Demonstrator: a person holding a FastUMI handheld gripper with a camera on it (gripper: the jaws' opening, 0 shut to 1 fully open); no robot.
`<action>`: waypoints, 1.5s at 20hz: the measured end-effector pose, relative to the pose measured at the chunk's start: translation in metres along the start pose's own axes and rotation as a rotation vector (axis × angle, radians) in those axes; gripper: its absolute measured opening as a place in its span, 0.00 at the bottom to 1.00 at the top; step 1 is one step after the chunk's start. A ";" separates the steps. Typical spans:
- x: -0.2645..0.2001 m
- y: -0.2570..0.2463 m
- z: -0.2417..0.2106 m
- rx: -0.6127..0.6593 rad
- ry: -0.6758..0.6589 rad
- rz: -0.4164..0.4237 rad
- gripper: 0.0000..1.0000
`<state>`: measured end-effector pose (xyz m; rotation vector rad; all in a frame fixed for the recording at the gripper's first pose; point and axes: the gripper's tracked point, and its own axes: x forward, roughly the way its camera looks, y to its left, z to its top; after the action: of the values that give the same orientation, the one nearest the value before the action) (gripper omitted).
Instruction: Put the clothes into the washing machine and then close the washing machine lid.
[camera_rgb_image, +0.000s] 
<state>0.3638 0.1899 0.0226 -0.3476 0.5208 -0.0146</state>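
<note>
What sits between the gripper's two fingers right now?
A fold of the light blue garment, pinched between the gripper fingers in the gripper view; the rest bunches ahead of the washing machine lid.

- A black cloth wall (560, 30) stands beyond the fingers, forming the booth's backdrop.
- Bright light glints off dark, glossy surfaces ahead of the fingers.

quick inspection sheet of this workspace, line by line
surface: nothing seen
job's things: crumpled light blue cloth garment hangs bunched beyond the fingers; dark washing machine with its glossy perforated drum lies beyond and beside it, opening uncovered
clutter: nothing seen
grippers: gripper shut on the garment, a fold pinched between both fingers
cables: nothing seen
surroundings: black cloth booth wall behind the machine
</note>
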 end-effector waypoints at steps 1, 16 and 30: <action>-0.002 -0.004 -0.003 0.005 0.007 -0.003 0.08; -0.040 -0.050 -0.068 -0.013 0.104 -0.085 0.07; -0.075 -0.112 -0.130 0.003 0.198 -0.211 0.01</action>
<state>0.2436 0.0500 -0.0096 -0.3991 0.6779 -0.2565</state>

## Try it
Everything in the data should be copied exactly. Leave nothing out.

## Response area
Demonstrator: a person holding a FastUMI handheld gripper with a camera on it (gripper: the jaws' opening, 0 shut to 1 fully open); no robot.
`<action>`: waypoints, 1.5s at 20hz: the measured end-effector pose, relative to the pose measured at the chunk's start: translation in metres along the start pose's own axes and rotation as a rotation vector (axis × angle, radians) in those axes; gripper: its absolute measured opening as a place in its span, 0.00 at the bottom to 1.00 at the top; step 1 is one step after the chunk's start. A ";" separates the steps. Typical spans:
- x: -0.2645..0.2001 m
- y: -0.2570..0.2463 m
- z: -0.2417..0.2106 m
- rx: -0.6127..0.6593 rad
- ry: -0.6758..0.6589 rad
- rz: -0.4164..0.4237 rad
- gripper: 0.0000..1.0000
`<state>`: measured end-effector pose (xyz m; rotation vector rad; all in a frame fixed for the recording at the gripper's first pose; point and axes: the gripper's tracked point, and its own axes: x forward, roughly the way its camera looks, y to its left, z to its top; after the action: of the values that give the same orientation, the one nearest the value before the action) (gripper omitted).
Instruction: Put the clothes into the washing machine and then close the washing machine lid.
[camera_rgb_image, +0.000s] 
<state>0.3638 0.1899 0.0226 -0.3476 0.5208 -0.0146</state>
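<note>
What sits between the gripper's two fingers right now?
A fold of the light blue garment, pinched between the gripper fingers in the gripper view; the rest bunches ahead of the washing machine lid.

- A black cloth wall (560, 30) stands beyond the fingers, forming the booth's backdrop.
- Bright light glints off dark, glossy surfaces ahead of the fingers.

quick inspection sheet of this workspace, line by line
surface: nothing seen
job's things: crumpled light blue cloth garment hangs bunched beyond the fingers; dark washing machine with its glossy perforated drum lies beyond and beside it, opening uncovered
clutter: nothing seen
grippers: gripper shut on the garment, a fold pinched between both fingers
cables: nothing seen
surroundings: black cloth booth wall behind the machine
</note>
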 end-effector waypoints at steps 1, 16 and 30: <action>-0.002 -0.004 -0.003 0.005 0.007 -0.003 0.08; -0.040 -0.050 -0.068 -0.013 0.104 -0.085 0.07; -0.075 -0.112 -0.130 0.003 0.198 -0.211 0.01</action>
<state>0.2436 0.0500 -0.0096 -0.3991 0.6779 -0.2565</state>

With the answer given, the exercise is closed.